A few weeks ago, the Obama administration blithely imposed upon themselves a deadline of November 30th as the target date by which HealthCare.Gov’s many prohibitive glitches positively should be and absolutely would be finally worked out:
“We are confident that by the end of the month of November, HealthCare.gov will operate smoothly,” said Jeff Zients, the former White House budget director tasked with finding a way to get the enrollment process back on track. He said a group of technology experts has developed a “punch list” of problems they need to fix in order to get HealthCare.gov on track. At the top of the list, he said, are problems with the information the site is feeding to insurance companies.
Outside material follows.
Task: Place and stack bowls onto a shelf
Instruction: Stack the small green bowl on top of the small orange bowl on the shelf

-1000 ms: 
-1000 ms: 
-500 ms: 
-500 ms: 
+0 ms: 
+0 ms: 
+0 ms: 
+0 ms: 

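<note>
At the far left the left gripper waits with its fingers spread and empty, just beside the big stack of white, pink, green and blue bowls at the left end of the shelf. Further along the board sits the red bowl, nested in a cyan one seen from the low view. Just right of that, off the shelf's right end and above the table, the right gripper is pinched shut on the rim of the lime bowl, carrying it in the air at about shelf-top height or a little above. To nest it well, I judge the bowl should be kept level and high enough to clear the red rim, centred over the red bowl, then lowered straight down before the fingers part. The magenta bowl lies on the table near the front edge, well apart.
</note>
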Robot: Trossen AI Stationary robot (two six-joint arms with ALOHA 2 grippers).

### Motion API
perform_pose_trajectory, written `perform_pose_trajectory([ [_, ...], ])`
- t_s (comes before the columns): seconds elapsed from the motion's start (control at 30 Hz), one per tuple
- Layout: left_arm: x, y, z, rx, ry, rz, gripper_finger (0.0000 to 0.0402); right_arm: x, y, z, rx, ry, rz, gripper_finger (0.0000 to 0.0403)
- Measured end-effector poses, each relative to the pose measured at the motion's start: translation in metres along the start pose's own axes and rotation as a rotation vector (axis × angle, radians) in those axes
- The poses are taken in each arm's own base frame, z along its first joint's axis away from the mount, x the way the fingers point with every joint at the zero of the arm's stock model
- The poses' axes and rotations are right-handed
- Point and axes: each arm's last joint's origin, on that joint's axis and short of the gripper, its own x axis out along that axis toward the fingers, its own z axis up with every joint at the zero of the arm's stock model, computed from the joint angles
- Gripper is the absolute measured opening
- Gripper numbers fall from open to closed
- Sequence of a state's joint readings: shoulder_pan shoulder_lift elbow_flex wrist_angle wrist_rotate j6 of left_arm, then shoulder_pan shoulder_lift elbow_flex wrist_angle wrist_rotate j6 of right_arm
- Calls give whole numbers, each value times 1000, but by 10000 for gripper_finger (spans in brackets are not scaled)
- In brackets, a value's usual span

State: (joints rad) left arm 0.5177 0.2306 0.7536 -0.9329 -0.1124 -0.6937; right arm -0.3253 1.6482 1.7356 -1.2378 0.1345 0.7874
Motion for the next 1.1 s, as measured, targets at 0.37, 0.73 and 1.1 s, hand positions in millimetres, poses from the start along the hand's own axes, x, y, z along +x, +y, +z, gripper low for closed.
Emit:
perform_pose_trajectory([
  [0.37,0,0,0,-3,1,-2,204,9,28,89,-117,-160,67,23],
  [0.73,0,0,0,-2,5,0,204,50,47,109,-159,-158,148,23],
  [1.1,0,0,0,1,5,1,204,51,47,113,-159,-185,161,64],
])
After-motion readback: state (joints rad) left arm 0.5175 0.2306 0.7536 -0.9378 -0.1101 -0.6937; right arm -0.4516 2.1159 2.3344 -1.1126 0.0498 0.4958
If [very] recent history is any indication, however, the Obama administration doesn’t really have much of a problem making promises they are egregiously well aware they have no way of keeping, and they seem to be well-poised to take yet another ObamaCare-related egg to the face. The evidence has been mounting that the website still won’t be ready after a full two months into the (as yet) six-month enrollment period, and the Washington Post has another report out on that front:
Software problems with the federal online health insurance marketplace, especially in handling high volumes, are proving so stubborn that the system is unlikely to work fully by the end of the month as the White House has promised, according to an official with knowledge of the project.
The insurance exchange is balking when more than 20,000 to 30,000 people attempt to use it at the same time — about half its intended capacity, said the official, who spoke on the condition of anonymity to disclose internal information. And CGI Federal, the main contractor that built the site, has succeeded in repairing only about six of every 10 of the defects it has addressed so far. …
Government workers and technical contractors racing to repair the Web site have concluded, the official said, that the only way for large numbers of Americans to enroll in the health-care plans soon is by using other means so that the online system isn’t overburdened.
Ruh, roh.
Zients mentioned above that one of the biggest problems still plaguing the site is successfully feeding the inputted information to insurance companies, and in that same vein, as Politico reports, that transferring problem has some mightily inconvenient implications for the one part of ObamaCare actually showing signs of life: Medicaid signups. If the system was working like it’s supposed to, Medicaid applications submitted via HealthCare.Gov would be getting approved by the federal government and then transmitted to the states, who would then finalize them and begin coverage for new enrollees on January 1st. …Except that the system isn’t working.
But HealthCare.gov hasn’t begun transferring those applications yet. The Obama administration has delayed the process twice and hasn’t made public a new start date. If it’s not up and running by December, several state Medicaid officials meeting in Washington warned Tuesday, those would-be enrollees might miss the start of new coverage.
And they might not even know it until they show up at a clinic or a doctor’s office or a hospital and try to get care. After all, they had signed up — and wouldn’t necessarily know they were caught in another Obamacare glitch. …
Obama administration Medicaid chief Cindy Mann told reporters Tuesday that her agency is actively working with states to get the application transfer online.
“We’ve been testing those systems with states and hopefully soon we’ll be able to do the full account transfers,” she said.